From Internal Tool to Open Protocol
PACT5 started as an internal tool. We needed our agents to coordinate and we needed to control what they could do. So we built something that did both.
It was never supposed to be a product. It was scaffolding. The thing that held our multi-agent system together while we built the actual product.
Then we started talking to other teams building multi-agent systems. The conversations followed a pattern.
"How do you handle permissions?" We don't. Agents access whatever they can reach.
"How do you audit what agents did?" We read the logs. Sometimes.
"What happens when an agent goes off-script?" We restart the pipeline.
Every team had the same problems we'd already solved. Not the orchestration problems — those have plenty of solutions. The governance problems. The "who authorized this" problems. The "how do I revoke access quickly" problems.

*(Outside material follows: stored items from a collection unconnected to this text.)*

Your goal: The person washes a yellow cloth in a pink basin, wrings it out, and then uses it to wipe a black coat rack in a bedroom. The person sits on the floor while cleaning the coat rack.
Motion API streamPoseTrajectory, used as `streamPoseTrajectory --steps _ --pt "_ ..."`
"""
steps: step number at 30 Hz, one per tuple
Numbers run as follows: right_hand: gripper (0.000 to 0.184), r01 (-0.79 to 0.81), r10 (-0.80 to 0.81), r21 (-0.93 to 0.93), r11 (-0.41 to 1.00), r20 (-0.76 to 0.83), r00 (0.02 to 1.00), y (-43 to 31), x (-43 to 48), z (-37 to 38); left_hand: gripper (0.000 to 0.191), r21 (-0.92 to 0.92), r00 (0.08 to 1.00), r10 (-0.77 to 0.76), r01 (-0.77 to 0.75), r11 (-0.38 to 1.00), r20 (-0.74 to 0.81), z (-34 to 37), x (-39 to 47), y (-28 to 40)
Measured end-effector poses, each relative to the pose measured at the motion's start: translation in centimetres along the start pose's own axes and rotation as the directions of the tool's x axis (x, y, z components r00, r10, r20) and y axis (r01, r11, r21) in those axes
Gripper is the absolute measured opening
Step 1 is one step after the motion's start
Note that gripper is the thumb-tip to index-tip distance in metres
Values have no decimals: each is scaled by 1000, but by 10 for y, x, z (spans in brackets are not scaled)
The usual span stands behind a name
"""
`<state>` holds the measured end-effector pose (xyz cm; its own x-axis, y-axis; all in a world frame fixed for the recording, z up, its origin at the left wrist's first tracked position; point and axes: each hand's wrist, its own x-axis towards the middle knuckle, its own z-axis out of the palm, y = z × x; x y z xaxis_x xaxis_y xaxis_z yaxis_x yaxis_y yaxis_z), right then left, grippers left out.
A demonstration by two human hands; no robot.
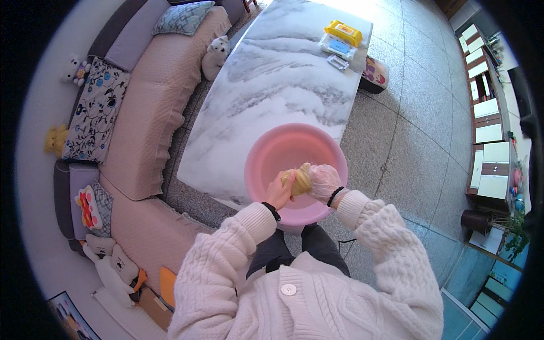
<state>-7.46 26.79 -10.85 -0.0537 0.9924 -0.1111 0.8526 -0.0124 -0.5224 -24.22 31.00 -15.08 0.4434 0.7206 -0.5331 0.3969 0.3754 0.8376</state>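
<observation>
A round pink plastic basin (255, 146) stands at the near end of the marble-patterned table (221, 127), partly over its edge. Above the basin, a twisted yellow cloth (301, 180) is held between both hands. My left hand (280, 189), bare, grips it from the left, thumb on top. My right hand (325, 182) wears a clear plastic glove, secured by a black band at the wrist, and closes around the cloth's right end. The basin seems to hold some liquid, though its level cannot be told.
Yellow wipes package (343, 32), white-and-blue package (338, 46) and a small clear item (338, 62) lie on the table's far right corner. A stool (375, 74) is beside it. A pink-covered sofa (146, 97) runs along the left, with a white toy dog (216, 59) near the table.
</observation>
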Motion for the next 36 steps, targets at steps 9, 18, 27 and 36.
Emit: streamPoseTrajectory --steps 9,18,27,36 --pt "19 81 -108 -240 967 -100 989 13 -6 23 43 -213 960 -278 278 937 29 13 3 5" --pt "54 77 -88 -112 991 -95 992 -8 -24 8 44 -85 925 -369 377 922 94 8 0 9" --pt "44 -421 256 817 395 342 904 1 -21 -4 55 13 965 262 -262 965 -2 -5 -33 39" --pt "27 -681 -170 703 -208 659 732 -19 -43 -38 60 491 383 836 -856 161 392 -24 -30 74"
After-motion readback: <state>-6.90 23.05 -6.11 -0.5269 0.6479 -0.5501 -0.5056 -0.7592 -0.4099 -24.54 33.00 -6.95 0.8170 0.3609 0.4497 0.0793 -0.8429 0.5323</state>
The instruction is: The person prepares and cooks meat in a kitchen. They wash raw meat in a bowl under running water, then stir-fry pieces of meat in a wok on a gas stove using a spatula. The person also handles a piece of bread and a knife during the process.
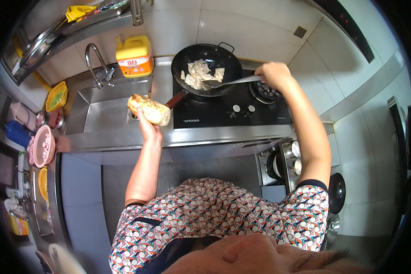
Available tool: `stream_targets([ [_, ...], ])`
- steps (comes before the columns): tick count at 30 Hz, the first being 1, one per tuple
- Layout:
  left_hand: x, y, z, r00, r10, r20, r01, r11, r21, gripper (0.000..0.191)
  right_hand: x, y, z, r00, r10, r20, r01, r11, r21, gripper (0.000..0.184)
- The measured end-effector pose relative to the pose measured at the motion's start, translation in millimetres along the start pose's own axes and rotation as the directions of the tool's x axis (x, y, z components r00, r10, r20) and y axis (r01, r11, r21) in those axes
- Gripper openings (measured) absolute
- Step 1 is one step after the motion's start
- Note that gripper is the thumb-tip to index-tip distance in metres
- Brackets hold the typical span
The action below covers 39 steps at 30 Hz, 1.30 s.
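Note:
My left hand [147, 125] holds a thick, pale root vegetable with brown patches [150, 109] over the right edge of the steel sink [102, 116]. My right hand [274, 75] grips the far end of a long-handled metal spatula [241, 80]. Its blade rests among pale, sliced food pieces [200, 73] in a black wok [229, 65]. The wok sits on the left burner of a black gas hob [209, 114], its wooden handle [175, 100] pointing down and left, close to the vegetable. The hob's right burner [264, 91] lies below my right hand.
Behind the sink stand a curved faucet [94, 60] and a yellow jug [134, 56]. To the left are a yellow basket with chopped greens [57, 96] and a pink basket [44, 145]. A drawer with dishes [289, 161] stands open below the hob's right side.

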State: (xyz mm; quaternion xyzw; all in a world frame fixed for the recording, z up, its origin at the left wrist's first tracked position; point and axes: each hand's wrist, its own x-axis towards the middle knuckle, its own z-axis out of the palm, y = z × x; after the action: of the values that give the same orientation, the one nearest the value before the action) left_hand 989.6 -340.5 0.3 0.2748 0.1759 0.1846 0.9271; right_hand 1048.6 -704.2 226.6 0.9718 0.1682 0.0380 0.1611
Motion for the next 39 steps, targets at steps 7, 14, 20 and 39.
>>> stream_targets([
  [7, -11, -6, 11, 0.997, 0.071, -0.031, -0.072, 0.997, -0.034, 0.062, 51, 35, 36, 0.940, 0.023, 0.339, -0.185, 0.871, 0.456, 0.021],
  [14, -16, -16, 11, 0.988, 0.144, -0.064, -0.147, 0.988, -0.051, 0.058, 18, 32, 185, 0.842, -0.181, 0.509, -0.505, 0.069, 0.860, 0.028],
  [20, -25, -18, 15, 0.976, 0.206, -0.073, -0.206, 0.979, 0.013, 0.064, 23, 56, 262, 0.891, -0.152, 0.427, -0.441, -0.073, 0.894, 0.031],
  [39, -22, -66, -13, 0.936, 0.344, -0.080, -0.352, 0.924, -0.148, 0.047, 67, -23, 357, 0.998, 0.002, -0.064, 0.023, 0.921, 0.388, 0.049],
])
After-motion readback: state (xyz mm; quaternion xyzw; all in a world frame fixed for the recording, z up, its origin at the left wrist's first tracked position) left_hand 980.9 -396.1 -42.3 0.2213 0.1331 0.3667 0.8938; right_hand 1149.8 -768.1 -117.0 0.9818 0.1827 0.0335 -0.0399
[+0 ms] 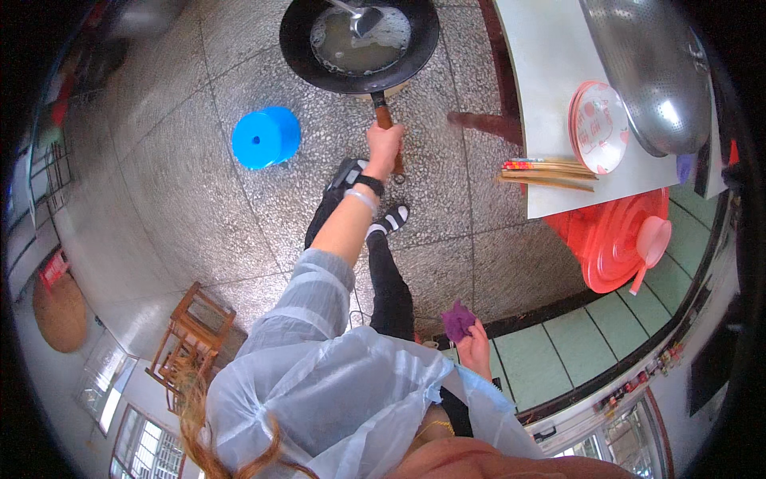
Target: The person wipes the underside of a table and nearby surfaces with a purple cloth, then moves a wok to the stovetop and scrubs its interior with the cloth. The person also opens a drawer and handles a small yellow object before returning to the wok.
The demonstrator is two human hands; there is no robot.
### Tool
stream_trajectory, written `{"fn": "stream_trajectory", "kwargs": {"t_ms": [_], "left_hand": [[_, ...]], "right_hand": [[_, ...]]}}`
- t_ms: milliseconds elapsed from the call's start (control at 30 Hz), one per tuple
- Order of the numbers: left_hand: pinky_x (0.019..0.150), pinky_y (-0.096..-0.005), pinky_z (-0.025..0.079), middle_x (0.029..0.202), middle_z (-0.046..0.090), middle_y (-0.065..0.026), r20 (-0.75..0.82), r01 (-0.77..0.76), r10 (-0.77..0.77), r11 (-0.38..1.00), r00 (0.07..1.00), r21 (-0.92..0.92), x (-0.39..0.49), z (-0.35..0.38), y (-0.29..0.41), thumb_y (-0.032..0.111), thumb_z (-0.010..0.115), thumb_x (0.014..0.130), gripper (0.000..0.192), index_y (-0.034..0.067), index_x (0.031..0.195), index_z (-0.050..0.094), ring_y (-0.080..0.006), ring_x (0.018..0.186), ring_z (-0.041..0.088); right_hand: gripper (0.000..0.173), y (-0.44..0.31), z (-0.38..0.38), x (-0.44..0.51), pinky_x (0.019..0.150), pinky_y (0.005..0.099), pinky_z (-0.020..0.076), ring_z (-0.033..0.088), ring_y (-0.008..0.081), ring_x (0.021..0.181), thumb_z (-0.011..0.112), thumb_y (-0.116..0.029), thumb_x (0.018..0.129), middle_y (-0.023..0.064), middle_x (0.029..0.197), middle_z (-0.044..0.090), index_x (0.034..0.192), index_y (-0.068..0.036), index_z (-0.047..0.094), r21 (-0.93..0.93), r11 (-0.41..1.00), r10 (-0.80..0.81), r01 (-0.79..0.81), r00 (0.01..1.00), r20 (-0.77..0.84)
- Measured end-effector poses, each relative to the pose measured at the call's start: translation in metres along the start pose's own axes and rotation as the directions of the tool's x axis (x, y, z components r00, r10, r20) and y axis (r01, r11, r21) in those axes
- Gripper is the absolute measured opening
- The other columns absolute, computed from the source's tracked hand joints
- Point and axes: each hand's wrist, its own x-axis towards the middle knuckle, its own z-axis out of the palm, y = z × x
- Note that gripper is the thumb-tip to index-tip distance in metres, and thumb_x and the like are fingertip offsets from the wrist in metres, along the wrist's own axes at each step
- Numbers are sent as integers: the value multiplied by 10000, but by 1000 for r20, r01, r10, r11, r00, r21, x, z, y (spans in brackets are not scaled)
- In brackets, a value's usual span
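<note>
My left hand [385,143] is wrapped around the wooden handle [383,115] of a black wok [293,42]. Cloudy, pale yellowish liquid [344,55] lies in the wok, and a metal spatula [364,21] rests with its blade in it. What supports the wok is mostly hidden; a beige edge shows beneath. Lower and to the right, away from the wok, my right hand [474,347] grips a crumpled purple cloth [458,321].
A blue plastic stool [266,138] stands left of my feet. On the white table [553,72] at right are stacked plates [598,129], chopsticks [553,170] and a perforated metal basin [658,78]. Near its corner are a red lidded tub [604,257] and pink ladle [653,239]. Wooden chair [197,329] lower left.
</note>
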Motion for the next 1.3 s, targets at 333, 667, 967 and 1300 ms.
{"fn": "stream_trajectory", "kwargs": {"t_ms": [333, 667, 967, 1300], "left_hand": [[409, -304, 423, 568, 527, -30, 153, -91, 50, 956, 987, 277, -35, -106, 31, 79, 615, 745, 113, 36, 749, 510, -141, 436, 524], [423, -295, 427, 596, 519, -23, 231, -90, 9, 934, 973, 346, -161, -200, 64, 92, 597, 734, 113, 40, 769, 503, -128, 461, 513], [428, -277, 424, 602, 504, -5, 319, -119, -83, 816, 944, 565, -336, -331, 124, 63, 606, 750, 124, 30, 804, 500, -108, 464, 509], [450, -249, 426, 637, 499, 12, 496, -278, -233, 601, 837, 750, -487, -487, 205, 75, 651, 776, 166, 40, 819, 495, -73, 504, 502]], "right_hand": [[411, -12, -13, 7, 1009, 450, 429, 565, 296, 1128, 397, 11, 874, 174, 1222, 575, 1274, 45, 484, -217, 976, 7, -2, 1000, 24], [378, -22, 17, 9, 969, 399, 466, 600, 260, 1051, 409, 46, 840, 143, 1154, 612, 1190, 34, 548, -284, 957, -71, 64, 997, -15], [394, 2, 249, -61, 989, 344, 426, 554, 224, 1138, 482, -56, 887, 134, 1229, 580, 1270, 29, 519, -410, 559, -248, 721, 617, 746], [522, -40, 344, -39, 906, 348, 441, 603, 265, 984, 564, -450, 891, 174, 1093, 640, 1089, 28, 631, -647, -201, -598, 735, 431, 676]]}}
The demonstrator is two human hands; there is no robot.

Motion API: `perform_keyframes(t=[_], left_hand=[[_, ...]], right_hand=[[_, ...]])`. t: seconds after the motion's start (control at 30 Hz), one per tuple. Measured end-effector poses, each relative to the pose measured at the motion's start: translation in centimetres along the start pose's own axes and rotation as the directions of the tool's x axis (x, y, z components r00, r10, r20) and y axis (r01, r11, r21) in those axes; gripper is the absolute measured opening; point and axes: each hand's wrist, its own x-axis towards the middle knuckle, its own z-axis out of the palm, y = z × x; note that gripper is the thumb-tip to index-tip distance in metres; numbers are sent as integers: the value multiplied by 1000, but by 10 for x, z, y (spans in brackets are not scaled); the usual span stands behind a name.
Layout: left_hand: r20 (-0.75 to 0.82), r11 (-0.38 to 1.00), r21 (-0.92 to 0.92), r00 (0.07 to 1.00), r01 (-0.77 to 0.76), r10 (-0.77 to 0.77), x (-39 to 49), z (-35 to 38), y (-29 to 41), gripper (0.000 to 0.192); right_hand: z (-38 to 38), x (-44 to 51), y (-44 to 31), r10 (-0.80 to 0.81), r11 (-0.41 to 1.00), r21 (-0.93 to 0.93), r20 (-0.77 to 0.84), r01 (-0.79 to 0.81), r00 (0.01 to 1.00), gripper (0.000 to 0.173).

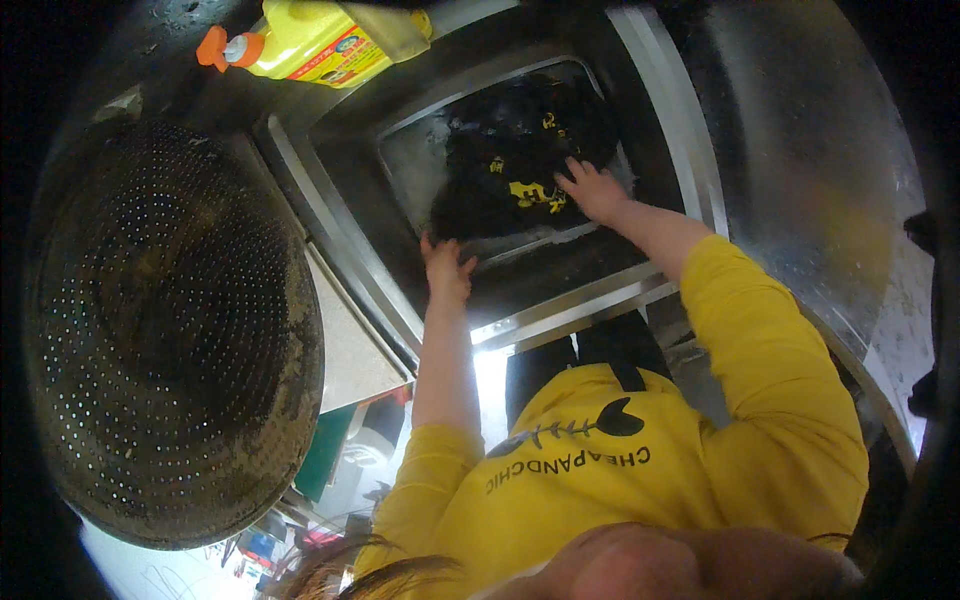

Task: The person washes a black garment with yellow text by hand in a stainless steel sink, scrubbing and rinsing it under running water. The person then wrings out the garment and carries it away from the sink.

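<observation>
A dark wet cloth (pixel 480 199) with yellow printed patches lies spread on the bottom of a deep metal sink (pixel 547 300). My right hand (pixel 596 191) rests on or just over the cloth's right part, near the yellow print, with its fingers apart. At the near left corner of the sink floor is my left hand (pixel 448 270), fingers spread, beside the cloth's lower left edge. Neither hand holds anything. Whether the left fingertips touch the cloth cannot be told.
A yellow jug (pixel 322 45) with an orange pump top lies beyond the sink's far left rim. To the left stands a large round perforated metal tray (pixel 172 330), stained brown. A metal surface (pixel 795 150) borders the sink on the right.
</observation>
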Motion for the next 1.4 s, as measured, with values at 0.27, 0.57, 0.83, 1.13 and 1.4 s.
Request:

We considered keeping PACT5 proprietary. For about a day. Then we thought about the alternative: every team building their own governance layer from scratch, each with its own bugs, its own gaps, its own interpretation of what "agent authority" means. A fragmented landscape where no two systems can interoperate because they don't share a common governance model.
Governance protocols need to be shared standards. Like HTTP, like OAuth, like TLS. Proprietary governance is a contradiction — you can't build trust on a system only one party controls.
So we're open-sourcing PACT5. The specification, the reference implementation, the SDK. Apache 2.0.
Our bet: agent governance becomes infrastructure, not a competitive moat. And the teams that adopt a shared standard early will build the systems that scale.